4    Europe  0.2863536
5   Oceania  0.7747759

SLIDE: mutate()

mutate() CALCULATES NEW VARIABLES (COLUMNS) ON THE BASIS OF EXISTING COLUMNS
DEMO IN SCRIPT
- Say we want to calculate the total GDP of each nation, each year, in $bn
- We’d multiply the GDP per capita by the total population, and divide by 1bn
INSPECT THE OUTPUT
- We have a new data table, which is the gapminder data, plus an extra column

# Calculate GDP in $billion
gdp_bill <- gapminder %>%
  mutate(gdp_billion = gdpPercap * pop / 10^9)

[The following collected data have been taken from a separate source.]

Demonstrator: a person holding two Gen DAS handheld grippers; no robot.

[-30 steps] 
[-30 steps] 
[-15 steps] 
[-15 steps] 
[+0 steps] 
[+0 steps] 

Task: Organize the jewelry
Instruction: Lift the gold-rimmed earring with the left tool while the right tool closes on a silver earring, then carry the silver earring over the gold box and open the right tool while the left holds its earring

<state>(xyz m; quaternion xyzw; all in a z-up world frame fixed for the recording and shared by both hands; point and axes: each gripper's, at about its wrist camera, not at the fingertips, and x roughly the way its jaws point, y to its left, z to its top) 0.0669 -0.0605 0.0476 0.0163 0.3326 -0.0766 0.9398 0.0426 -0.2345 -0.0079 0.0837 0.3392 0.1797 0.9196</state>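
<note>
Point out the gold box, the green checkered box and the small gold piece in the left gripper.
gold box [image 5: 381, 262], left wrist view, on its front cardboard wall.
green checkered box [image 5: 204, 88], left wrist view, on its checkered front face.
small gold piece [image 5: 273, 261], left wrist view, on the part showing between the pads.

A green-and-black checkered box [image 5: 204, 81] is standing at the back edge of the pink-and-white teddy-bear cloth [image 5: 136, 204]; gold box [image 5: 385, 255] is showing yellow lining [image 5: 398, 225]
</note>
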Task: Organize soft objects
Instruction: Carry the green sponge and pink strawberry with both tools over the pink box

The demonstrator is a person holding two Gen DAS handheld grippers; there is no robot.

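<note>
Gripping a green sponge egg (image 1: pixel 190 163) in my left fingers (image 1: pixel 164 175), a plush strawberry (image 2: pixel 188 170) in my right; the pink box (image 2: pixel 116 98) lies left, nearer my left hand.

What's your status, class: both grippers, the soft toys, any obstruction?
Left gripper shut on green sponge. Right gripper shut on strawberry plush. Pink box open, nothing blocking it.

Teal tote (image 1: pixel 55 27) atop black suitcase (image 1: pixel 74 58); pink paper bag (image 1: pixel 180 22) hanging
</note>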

WE CAN CHAIN ALL THESE OPERATIONS TOGETHER WITH PIPES
We can calculate several summaries in a single summarize() command
We can use the output of mutate() in the summarize() command
DEMO IN SCRIPT
- We’re going to calculate the total (and standard deviation) of GDP per continent, per year
- Calculate total GDP first
- Group by continent and year
- Summarise mean and sd of GDP per capita, and total GDP
INSPECT THE OUTPUT
Commit the changes

# Calculate total/sd of GDP by continent and year
gdp_bycontinents_byyear <- gapminder %>%
  mutate(gdp_billion=gdpPercap*pop/10^9) %>%
  group_by(continent,year) %>%
  summarize(mean_gdpPercap=mean(gdpPercap),
            sd_gdpPercap=sd(gdpPercap),
            mean_gdp_billion=mean(gdp_billion),
            sd_gdp_billion=sd(gdp_billion))

09. Program Flow Control

SLIDE: Learning Objectives

In this short section, you’ll learn how to perform actions depending on values of data in R
You’ll also learn how to repeat operations, using for() loops
These are very important general concepts, that recur in many programming languages
Much of the time, you can avoid using them in R data analyses, because dplyr exists, and because R is vectorised

SLIDE: if() … else

We often want to run a piece of code, or take an action, dependent on whether some data has a particular value (is true or false, say
When this is the case, we can use the general if() … else structure, which is common to most programming languages
DEMO IN SCRIPT
CREATE NEW SCRIPT (flow_control.R)
- Let’s say that we want to print a message if some value is greater than 10
- NOTE AUTOCOMPLETION/BRACKETS ETC.
- THE CODE TO BE RUN GOES IN CURLY BRACES
- Source the file
- NOTHING HAPPENS (x > 10 is FALSE)
- The if() block executes if the value in the parentheses evaluates to TRUE

# A data point
x <- 8

# Example if statement
if (x > 10) {
  print("x is greater than 10")
}

MODIFY THE SCRIPT
- Add the else block
- Source the code: we get a message
- BUT IS THE MESSAGE TRUE?

# Example if statement
if (x > 10) {
  print("x is greater than 10")
} else {
  print("x is less than 10")
}

SET x <- 10 AND TRY AGAIN
MODIFY THE SCRIPT WITH else if() STATEMENT
- Source the script: NO OUTPUT

# A data point
x <- 10

# Example if statement
if (x > 10) {
  print("x is greater than 10")
} else if (x < 10) {
  print("x is less than 10")
}

MODIFY THE SCRIPT WITH A FINAL else STATEMENT
- Source the script: EQUALS output

# A data point
x <- 9

# Example if statement
if (x > 10) {
  print("x is greater than 10")
} else if (x < 10) {
  print("x is less than 10")
} else {
  print("x is equal to 10")
}

SLIDE: Challenge 20

# Are there any records for a year
year <- 2002
if(any(gapminder$year == year)){
   print("Record(s) for this year found.")
}

images/red_green_sticky.png

SLIDE: for() loops

If you want to iterate over a set of values, then for() loops can be used
for() loops are a very common programming construct
They express the idea: FOR EACH ITEM IN A GROUP, DO SOMETHING (WITH THAT ITEM)
DEMO IN SCRIPT (flow_control.R)
- Say we have a vector c(1,2,3), and we want to print each item
- We can loop over all the items and print them
The loop structure is
- for(), where the argument names a variable (i) - the iterator, and a set of values: for(i in c('a', 'b', 'c'))
- A CODE BLOCK defined by curly braces (**note automated completion)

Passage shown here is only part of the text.